Ms Ní Scealláin said that the primary message of the Rally for Life was that it was time for the public, and the government, to Rethink Abortion. 

She said that the Rally sought to hold the government to account for the horrific outcomes of abortion legislation thus far. Speakers urged the government to ensure that the Abortion Review examined what Ms Ní Scealláín described as the “deeply disturbing” outcomes of the legislation.

“I know that even a lot of people who voted Yes are horrified by the shocking rise in the abortion rates, with Junior Minister Mary Butler telling the Dáil that at least 21,000 abortions have taken place in just three years, despite assurances from then Taoiseach Leo Varadkar and others during the repeal campaign that abortion would be ‘rare'” she said.

“We also know  – from the doctors involved in performing the abortions – that late-term abortions are taking place in Ireland, with no pain relief for the baby. Then we have evidence that parents are being pushed to abort after a diagnosis of severe disability. The Abortion Review must honestly and transparently examine these outcomes,” Ms Ní Scealláin said.

Niamh Uí Bhriain of the Life Institute told the crowd that recent events in the U.S. and elsewhere, such as the overturning of Roe v Wade, have given fresh momentum to pro-life initiatives worldwide, and shown that culture and law can be changed for the better.

“We have renewed hope and energy and a sense of excitement, but more than that we know the importance of defiance – of refusing to bow down to the establishment, of being unafraid of be counter-cultural when that’s what it takes to end abortion,” she said.

“People are excited to be part of this major celebration of Life at the rally this time,” Megan Ní Scealláín said.

“The overturning of Roe v Wade shows the power of perseverance and that culture can change. We can ensure better options for mothers and babies. We’re seeing too that change is possible in Poland, in Hungary and in Croatia, where polls show that 60% of doctors now won’t perform abortions and political support for change is growing.”

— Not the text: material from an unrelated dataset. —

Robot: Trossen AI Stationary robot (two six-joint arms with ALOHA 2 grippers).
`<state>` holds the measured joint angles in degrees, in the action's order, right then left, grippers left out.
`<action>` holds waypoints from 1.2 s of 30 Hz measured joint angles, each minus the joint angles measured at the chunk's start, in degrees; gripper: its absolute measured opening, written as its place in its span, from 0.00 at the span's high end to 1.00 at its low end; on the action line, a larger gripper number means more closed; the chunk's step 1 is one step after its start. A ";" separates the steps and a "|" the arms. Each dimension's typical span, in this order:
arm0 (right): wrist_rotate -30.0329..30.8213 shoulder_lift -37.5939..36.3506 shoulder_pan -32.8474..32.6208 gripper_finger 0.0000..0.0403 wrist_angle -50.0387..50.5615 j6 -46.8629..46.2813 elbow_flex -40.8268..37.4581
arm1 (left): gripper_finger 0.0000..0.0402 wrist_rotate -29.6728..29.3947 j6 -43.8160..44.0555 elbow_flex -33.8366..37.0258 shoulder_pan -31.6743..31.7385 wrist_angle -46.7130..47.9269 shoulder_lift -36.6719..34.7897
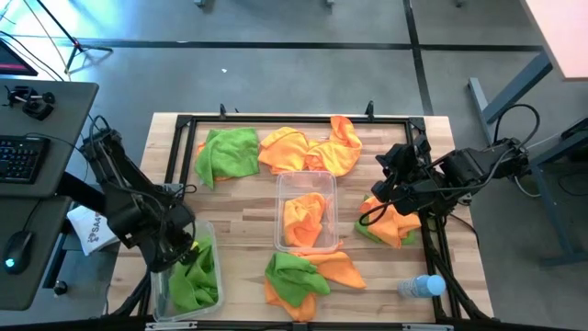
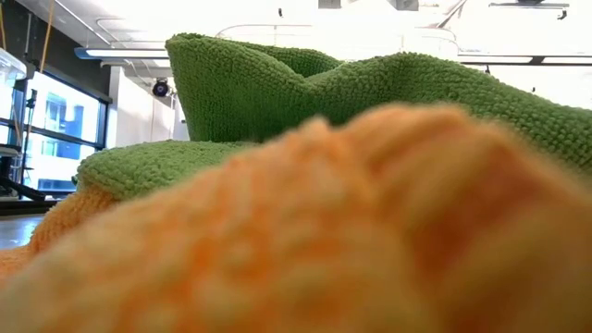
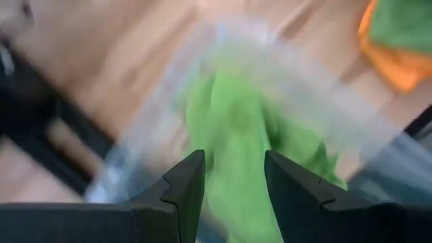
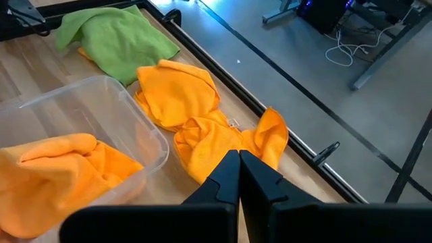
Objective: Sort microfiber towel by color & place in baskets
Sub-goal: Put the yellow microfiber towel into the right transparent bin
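Observation:
My left gripper (image 1: 186,248) (image 3: 234,177) is open above the clear basket (image 1: 208,234) at the table's near left corner, which holds green towels (image 1: 196,280) (image 3: 236,128). My right gripper (image 1: 379,196) (image 4: 239,162) is shut and holds nothing; it hovers right of the middle basket (image 1: 283,184) (image 4: 145,128), which has an orange towel (image 1: 305,216) (image 4: 61,165) in it. An orange and green pile (image 1: 393,225) lies under the right arm. More orange towels (image 1: 312,147) (image 4: 196,115) and a green one (image 1: 227,152) (image 4: 115,40) lie along the far edge. A green and orange pile (image 1: 303,276) sits at the near edge.
A clear water bottle with a blue cap (image 1: 421,287) lies near the table's near right corner. A black frame (image 1: 276,119) runs along the table's edges. The low view is filled by a green towel (image 2: 370,92) and an orange towel (image 2: 351,231) right before the camera.

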<state>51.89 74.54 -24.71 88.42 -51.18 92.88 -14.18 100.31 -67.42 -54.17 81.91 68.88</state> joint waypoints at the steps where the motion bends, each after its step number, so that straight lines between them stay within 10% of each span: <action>1: -0.01 0.00 0.00 1.00 0.00 0.06 0.00 | 0.65 -3.19 -1.48 -0.02 0.09 0.15 -0.30; 6: -0.05 0.00 0.00 1.00 -0.01 -3.10 0.00 | 0.65 -19.02 -14.58 -0.02 2.37 -1.72 -2.65; 14: -4.51 0.13 1.87 1.00 0.04 -8.24 0.00 | 0.65 -26.99 -41.48 1.19 16.69 -7.29 -10.73; 23: -5.92 0.76 6.58 1.00 -0.79 -10.93 -1.68 | 0.65 -15.29 -73.13 6.61 34.02 -28.44 -18.93; 36: -18.45 -1.67 20.14 1.00 -12.08 -13.99 -21.61 | 0.65 -4.87 -90.48 11.41 49.54 -43.25 -18.37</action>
<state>33.44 72.88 -4.57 76.35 -65.17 71.28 -19.06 9.83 -56.01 -4.63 38.66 50.51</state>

One of the speakers at the Rally was  Eden McCourt from the UK, a young pro-life feminist who says abortion is rooted in misogyny, and who is one of a new generation of young pro-life voices demanding change. She told the thousands packing Custom House Quay that opinion is shifting in Britain too, and that polls showed voters favoured new restrictions on abortion. Her words were echoed by Sarah Ekada of Family and Life who said that young women were realising that abortion did not serve or empower women. 

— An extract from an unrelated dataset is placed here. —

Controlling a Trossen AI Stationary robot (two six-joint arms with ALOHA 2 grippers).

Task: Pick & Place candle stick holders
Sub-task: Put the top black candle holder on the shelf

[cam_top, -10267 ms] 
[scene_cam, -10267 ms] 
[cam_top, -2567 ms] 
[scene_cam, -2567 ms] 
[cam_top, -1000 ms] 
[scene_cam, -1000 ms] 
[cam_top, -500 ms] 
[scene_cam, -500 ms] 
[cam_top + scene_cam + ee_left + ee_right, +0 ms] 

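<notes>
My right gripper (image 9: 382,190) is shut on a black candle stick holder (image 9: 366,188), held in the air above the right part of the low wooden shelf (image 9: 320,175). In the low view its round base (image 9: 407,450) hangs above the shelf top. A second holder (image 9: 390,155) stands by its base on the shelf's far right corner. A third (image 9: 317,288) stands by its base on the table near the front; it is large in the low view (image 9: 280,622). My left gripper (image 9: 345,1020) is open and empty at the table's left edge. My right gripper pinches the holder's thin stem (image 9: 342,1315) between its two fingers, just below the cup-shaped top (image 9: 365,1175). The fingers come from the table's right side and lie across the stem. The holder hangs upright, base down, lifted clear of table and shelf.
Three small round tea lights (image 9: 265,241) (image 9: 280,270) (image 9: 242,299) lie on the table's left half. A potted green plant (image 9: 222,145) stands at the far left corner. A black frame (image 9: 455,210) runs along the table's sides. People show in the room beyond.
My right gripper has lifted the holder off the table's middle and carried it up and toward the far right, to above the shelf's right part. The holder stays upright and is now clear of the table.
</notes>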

Pro-life TDs, Independent Carol Nolan, and Peadar Tóibín of Aontú, also addressed the Rally for Life, and drew attention to the Fetal Pain Bill which seeks to mandate pain relief for unborn babies in late-term abortion, and the paucity of resources to help women in crisis continue with their pregnancies, amongst other issues. 

The Rally also heard from Vicky Wall, a bereaved mother and spokeswoman for the support group, Every Life Counts, who said the case of Baby Christopher, a baby aborted in the National Maternity Hospital after a mistaken diagnosis of Trisomy 18 is “deeply worrying”.  Ms Wall, whose baby girl Líadán, suffered from the same condition, said the case warranted a “serious investigation” into parents coming under pressure to abort their baby after a poor diagnosis, and said that the issue “cannot be swept under the carpet”. 

Dr Dermot Kearney, an Irish cardiologist practising in the UK as an NHS consultant, told the march about his decision to help women who were looking for Abortion Pill Reversal – and how he persevered in the face of a campaign to have him struck off for assisting women. The case against Dr Kearney was thrown out by the British High Court and 32 doting mothers have thanked him for providing them with real choices.

Other speakers include Bernadette Smyth of Precious Life – the leading pro-life group in the North  – who said that Sinn Féin’s assertion after Repeal that ‘The North Was Next’ would come back to bite them as the campaign to overturn abortion in Northern Ireland gained momentum. 

“The Rally is always a major celebration of Life,” said Ms Ní Scealláin, “with balloons and face-painting for the kids and music and banners and flags, and local pro-life leaders will take the posters home and use them as part of a Summer of Action being organised for the Rethink Abortion 2022 campaign.”